The PROC PRINT step assigns the format to the variable Country.

proc format;
value $ctryfmt 'AU'='Australia'
'US'='United States'
other='Miscoded';
run;

proc print data=orion.sales label;


var Employee_ID Job_Title Salary
Country Birth_Date Hire_Date;
label Employee_ID='Sales ID'
Job_Title='Job Title'
Salary='Annual Salary'
Birth_Date='Date of Birth'
Hire_Date='Date of Hire';
format Salary dollar10.
Birth_Date Hire_Date monyy7.
Country $ctryfmt.;
run;

2. Submit the program and check the log. You can see that SAS created the format because there's a note that
states that the $CTRYFMT has been output.

3. View the report. The Country values are displayed as Australia and as United States. None of the Country values
are displayed as Miscoded.

Business Scenario
Now let's look at a numeric example. The Orion Star HR manager has asked for a report showing employee salaries
organized into three user-defined groups, or tiers. You need to display the tiers in the report instead of the dollar
amount.
Specifying Ranges of Values
Let's create a format that applies to numeric values. Suppose we know that the Salary values in orion.sales are between
20,000 and 250,000. Let's say that Tier1 includes salaries from 20,000 to 49,999, Tier2 includes salaries from 50,000 to
99,999, and Tier3 includes salaries from 100,000 to 250,000. This PROC FORMAT step defines the TIERS format.

proc format;
value tiers 20000-49999='Tier1'
50000-99999='Tier2'
100000-250000='Tier3';
run;

In this VALUE statement, each value-range set specifies an inclusive range of values. An inclusive range includes the first
value and the last value. Think about this. After you create the TIERS format, how will the Salary value 99,999.87 appear
in your report? Oops! The value falls outside of the ranges that are specified here: between Tier2 and Tier3. The ranges
defined here assume that the values of Salary are stored as whole numbers.

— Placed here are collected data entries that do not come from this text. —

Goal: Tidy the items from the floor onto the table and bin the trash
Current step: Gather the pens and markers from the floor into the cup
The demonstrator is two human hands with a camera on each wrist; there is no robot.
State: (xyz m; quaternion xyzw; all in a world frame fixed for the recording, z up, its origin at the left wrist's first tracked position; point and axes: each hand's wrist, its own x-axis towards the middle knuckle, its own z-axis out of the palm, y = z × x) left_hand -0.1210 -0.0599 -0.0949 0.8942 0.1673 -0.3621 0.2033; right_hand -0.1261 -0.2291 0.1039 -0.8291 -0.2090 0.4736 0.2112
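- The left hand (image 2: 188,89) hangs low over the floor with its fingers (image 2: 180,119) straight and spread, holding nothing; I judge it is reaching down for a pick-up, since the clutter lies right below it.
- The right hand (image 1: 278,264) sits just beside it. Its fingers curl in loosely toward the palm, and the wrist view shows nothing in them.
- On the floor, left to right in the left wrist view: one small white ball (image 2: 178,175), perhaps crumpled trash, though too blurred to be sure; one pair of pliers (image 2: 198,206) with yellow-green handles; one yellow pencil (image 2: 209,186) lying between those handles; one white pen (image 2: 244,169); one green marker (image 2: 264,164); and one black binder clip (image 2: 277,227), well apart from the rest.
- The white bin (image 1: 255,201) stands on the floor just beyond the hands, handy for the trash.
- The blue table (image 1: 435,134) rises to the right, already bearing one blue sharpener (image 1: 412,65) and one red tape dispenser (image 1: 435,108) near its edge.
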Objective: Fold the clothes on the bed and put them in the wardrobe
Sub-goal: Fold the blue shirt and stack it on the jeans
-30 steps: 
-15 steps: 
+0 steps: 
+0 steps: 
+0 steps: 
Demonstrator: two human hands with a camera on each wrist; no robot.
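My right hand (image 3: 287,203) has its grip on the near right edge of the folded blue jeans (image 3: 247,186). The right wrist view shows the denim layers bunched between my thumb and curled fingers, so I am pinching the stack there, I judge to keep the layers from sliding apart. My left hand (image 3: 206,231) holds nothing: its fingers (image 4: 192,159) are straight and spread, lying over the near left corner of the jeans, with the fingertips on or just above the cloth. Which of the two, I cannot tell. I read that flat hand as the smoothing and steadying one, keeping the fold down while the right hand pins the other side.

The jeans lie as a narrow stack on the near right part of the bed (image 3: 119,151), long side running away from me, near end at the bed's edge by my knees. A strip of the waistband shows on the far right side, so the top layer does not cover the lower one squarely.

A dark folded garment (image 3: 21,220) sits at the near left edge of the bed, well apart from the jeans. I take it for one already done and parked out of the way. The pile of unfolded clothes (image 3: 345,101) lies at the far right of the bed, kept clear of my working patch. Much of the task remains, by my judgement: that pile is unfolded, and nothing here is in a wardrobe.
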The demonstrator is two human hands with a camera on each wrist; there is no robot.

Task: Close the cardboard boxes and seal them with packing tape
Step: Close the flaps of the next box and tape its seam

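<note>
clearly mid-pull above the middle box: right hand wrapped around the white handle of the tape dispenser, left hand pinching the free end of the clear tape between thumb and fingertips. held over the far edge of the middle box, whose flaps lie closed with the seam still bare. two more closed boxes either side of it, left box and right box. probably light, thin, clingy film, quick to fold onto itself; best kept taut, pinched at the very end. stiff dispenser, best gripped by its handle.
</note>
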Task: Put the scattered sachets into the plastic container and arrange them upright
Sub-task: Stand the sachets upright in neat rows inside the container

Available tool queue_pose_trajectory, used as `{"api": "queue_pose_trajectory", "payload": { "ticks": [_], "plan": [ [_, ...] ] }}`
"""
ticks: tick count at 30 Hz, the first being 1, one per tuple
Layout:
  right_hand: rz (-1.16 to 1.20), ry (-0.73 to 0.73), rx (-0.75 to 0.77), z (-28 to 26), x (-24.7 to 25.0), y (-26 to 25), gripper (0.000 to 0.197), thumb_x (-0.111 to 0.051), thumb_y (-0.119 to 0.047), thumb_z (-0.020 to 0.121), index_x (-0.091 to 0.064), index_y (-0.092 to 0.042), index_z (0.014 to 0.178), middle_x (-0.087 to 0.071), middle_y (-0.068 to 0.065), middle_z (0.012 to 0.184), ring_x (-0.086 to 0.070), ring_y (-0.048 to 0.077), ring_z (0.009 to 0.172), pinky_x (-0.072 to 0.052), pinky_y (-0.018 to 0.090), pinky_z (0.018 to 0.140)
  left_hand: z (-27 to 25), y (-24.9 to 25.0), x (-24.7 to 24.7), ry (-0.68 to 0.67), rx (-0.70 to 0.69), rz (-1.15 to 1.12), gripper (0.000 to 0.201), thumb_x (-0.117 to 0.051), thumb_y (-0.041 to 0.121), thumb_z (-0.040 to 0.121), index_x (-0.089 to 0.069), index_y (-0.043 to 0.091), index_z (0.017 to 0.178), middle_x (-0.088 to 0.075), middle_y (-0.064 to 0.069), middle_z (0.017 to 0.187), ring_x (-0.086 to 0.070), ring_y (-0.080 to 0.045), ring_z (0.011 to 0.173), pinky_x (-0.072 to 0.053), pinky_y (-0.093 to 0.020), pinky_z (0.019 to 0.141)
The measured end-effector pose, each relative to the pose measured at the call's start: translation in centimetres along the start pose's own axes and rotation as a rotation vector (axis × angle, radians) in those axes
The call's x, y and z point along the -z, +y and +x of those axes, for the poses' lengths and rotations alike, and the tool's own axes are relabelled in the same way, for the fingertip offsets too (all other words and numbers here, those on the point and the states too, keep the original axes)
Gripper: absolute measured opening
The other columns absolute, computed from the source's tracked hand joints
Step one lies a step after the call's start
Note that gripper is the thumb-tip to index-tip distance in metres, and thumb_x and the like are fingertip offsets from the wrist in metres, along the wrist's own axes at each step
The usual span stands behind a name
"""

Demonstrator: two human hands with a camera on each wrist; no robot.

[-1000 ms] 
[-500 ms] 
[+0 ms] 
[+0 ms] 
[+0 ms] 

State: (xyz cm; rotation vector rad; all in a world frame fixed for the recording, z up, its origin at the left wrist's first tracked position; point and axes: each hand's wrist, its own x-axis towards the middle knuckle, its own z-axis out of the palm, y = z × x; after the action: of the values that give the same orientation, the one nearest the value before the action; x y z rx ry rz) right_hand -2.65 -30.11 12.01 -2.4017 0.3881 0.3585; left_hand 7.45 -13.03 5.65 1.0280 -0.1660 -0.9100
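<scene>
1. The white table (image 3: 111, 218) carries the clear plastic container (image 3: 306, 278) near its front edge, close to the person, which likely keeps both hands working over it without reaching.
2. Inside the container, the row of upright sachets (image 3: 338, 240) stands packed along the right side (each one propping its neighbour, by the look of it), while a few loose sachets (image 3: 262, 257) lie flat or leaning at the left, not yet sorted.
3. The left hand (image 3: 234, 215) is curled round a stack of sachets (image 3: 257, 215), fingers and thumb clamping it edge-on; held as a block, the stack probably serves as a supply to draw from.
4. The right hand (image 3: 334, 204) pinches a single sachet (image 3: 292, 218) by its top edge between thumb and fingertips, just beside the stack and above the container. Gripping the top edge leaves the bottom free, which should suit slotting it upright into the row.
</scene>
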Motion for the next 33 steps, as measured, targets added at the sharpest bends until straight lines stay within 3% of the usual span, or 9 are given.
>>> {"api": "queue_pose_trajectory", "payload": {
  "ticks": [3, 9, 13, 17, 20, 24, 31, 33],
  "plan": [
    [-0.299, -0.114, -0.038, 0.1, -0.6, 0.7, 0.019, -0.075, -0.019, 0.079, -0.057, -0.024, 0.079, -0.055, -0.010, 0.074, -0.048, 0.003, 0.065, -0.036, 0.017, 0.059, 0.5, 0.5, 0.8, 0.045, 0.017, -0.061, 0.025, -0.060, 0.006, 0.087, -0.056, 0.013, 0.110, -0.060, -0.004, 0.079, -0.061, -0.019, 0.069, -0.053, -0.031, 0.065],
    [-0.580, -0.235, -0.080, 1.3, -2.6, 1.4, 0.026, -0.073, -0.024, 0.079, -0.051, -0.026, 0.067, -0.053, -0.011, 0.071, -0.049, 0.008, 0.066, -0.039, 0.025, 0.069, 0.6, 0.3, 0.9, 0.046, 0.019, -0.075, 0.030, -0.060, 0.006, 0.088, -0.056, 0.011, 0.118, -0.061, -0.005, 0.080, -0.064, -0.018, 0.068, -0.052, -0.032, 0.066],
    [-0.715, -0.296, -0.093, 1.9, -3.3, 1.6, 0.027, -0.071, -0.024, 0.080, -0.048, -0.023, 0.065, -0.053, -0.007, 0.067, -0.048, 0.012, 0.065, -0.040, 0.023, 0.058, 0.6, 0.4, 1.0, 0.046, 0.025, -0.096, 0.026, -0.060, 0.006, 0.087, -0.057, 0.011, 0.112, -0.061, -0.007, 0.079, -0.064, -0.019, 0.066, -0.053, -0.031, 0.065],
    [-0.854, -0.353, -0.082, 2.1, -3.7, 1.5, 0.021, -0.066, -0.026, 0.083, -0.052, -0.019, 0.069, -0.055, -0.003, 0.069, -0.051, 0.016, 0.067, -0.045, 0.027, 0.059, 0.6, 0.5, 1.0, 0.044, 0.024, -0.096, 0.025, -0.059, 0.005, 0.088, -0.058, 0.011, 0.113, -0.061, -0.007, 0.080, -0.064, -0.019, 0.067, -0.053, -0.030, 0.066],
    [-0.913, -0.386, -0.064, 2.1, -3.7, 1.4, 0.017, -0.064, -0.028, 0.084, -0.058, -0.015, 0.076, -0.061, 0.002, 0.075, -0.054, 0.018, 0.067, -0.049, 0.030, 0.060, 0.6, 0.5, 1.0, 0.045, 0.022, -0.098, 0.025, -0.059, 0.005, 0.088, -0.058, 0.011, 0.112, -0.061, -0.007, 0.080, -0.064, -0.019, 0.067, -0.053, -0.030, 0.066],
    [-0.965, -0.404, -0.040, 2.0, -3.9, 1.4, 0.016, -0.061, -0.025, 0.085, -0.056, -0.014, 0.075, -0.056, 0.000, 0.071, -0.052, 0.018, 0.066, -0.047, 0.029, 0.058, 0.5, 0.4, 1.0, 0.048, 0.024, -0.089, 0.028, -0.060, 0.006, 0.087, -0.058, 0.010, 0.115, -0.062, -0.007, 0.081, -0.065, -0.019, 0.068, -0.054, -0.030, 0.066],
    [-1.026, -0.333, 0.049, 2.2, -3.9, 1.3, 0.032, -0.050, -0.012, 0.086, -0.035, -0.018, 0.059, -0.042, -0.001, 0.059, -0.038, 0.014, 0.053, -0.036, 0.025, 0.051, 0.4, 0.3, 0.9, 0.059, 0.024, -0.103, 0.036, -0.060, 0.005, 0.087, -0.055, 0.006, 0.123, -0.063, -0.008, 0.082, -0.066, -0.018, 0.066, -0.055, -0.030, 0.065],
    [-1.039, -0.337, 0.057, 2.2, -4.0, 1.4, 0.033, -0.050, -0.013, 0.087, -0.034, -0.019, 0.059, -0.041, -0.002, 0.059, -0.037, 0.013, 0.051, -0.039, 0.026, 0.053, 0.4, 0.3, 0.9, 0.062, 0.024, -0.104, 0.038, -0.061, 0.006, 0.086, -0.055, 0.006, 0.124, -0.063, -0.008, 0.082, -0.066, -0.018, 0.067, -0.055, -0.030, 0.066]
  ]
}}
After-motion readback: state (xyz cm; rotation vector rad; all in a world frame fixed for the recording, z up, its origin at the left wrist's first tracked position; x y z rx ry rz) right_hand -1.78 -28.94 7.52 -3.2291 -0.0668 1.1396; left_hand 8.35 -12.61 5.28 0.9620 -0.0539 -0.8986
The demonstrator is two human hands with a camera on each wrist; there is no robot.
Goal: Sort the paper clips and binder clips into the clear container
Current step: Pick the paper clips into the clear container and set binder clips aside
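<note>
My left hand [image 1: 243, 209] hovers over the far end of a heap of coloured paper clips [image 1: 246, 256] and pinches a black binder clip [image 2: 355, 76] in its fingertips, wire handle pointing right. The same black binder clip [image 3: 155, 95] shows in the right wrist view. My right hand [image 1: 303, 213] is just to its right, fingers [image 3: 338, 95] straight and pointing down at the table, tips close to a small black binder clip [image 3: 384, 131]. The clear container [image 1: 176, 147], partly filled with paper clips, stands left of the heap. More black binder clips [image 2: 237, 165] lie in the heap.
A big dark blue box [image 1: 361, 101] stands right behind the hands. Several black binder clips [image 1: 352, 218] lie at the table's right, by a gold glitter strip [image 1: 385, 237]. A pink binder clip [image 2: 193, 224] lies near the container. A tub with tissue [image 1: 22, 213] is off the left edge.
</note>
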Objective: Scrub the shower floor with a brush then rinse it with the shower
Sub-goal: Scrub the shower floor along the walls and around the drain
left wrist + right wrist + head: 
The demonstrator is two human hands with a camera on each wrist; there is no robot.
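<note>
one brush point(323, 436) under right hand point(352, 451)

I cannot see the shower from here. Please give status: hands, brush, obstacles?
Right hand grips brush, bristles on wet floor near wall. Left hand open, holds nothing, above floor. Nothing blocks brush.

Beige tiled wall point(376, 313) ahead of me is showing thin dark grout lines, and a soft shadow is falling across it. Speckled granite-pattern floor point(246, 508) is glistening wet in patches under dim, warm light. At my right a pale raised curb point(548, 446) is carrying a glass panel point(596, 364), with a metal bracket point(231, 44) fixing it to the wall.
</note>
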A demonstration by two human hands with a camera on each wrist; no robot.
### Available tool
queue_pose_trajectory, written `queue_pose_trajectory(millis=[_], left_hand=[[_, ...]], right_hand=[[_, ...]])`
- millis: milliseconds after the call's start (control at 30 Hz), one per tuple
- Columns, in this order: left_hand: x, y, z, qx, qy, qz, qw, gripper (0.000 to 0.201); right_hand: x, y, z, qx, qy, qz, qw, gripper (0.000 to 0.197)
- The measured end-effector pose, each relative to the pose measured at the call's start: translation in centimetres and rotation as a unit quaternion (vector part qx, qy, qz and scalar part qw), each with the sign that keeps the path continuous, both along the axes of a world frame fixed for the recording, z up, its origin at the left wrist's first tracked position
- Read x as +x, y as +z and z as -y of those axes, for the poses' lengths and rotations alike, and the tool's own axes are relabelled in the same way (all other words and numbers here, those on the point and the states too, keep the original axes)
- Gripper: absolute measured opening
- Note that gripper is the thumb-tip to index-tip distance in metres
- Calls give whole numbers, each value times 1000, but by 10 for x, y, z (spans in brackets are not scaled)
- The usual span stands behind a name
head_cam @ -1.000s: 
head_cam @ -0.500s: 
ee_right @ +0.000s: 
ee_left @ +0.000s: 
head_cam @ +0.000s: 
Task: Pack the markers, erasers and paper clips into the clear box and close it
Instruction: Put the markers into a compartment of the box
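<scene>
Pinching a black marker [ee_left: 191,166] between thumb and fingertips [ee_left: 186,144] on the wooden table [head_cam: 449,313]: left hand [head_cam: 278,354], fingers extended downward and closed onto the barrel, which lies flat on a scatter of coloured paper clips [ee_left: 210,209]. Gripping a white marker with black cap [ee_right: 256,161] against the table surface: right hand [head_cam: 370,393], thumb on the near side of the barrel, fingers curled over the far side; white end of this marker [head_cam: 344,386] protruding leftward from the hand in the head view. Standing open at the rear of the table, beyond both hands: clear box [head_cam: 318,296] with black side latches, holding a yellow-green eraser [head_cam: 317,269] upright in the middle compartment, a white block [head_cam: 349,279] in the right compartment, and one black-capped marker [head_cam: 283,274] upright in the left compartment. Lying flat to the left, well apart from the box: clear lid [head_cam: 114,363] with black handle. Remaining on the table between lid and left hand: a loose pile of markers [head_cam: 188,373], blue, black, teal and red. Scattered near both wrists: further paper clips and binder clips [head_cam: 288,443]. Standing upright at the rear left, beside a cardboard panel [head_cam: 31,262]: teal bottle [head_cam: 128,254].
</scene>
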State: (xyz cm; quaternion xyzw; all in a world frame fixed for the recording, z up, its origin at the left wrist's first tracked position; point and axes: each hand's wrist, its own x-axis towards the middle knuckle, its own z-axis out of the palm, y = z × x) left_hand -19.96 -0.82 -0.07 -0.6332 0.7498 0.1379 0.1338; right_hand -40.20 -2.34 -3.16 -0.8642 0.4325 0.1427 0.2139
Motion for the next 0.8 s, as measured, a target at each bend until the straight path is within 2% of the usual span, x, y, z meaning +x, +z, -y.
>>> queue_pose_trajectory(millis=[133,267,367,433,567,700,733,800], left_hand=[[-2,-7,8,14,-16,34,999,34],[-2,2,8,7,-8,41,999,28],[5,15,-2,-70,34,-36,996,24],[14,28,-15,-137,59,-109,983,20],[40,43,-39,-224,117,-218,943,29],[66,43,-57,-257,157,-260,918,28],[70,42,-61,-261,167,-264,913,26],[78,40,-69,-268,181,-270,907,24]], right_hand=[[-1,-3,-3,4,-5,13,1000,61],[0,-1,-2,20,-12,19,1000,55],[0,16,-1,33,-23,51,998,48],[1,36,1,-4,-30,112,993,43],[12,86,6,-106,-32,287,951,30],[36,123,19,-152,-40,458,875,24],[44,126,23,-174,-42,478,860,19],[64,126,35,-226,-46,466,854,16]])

To create a set of ranges that have no gaps between them, you can add the less-than (<) symbol to exclude one or both
numbers in individual ranges. First, you make sure that the last number in the range is the same as the number at the
beginning of the next range. The number at the end of the first range becomes 50,000. The number at the end of the
middle range becomes 100,000.

Let's look at all possible ways that you can use the less-than symbol in a range. We'll use the middle range in the TIERS
format as an example. Note that the values in bold will be excluded in the range.

First Value Symbol(s) Last Value

50000 - 100000

50000 <- 100000

50000 -< 100000

50000 <-< 100000

To exclude the first value in a range, you put the less-than symbol after the first value. To exclude the last value in a
range, you put the less-than symbol before the last value. And, to exclude both the first and last values, you put a less-
than symbol in both places.

Now, let's add the less-than symbol to the ranges in this PROC FORMAT statement so that the ranges have no gaps
between them.

proc format;
value tiers 20000-<50000='Tier1'
50000-<100000='Tier2'
100000-250000='Tier3';
run;

In the VALUE statement, the ranges are now defined by using the less-than symbol. Here's a question. If SAS applies the
TIERS format to the value 100,000, how do you think it will be displayed? 100,000 is the end value of the second range.
A less-than symbol appears in front of this number, so it is excluded in the second range. This value will appear as Tier3
in the report.

Defining a Continuous Range


So far, we've assumed that the values of Salary are between 20,000 and 250,000. However, what if we don't know the
highest and lowest values? To specify the lowest possible value of a variable, you can use the keyword LOW. And to
specify the highest possible value, you can use the keyword HIGH.

proc format;
value tiers low-<50000='Tier1'
50000-<100000='Tier2'
100000-high='Tier3';
run;

The LOW keyword can be used to define ranges that apply to character values as well as to numeric values. It's
important to know that, for character values, the LOW keyword treats missing values as the lowest possible values.
However, for numeric values, LOW does not include missing values.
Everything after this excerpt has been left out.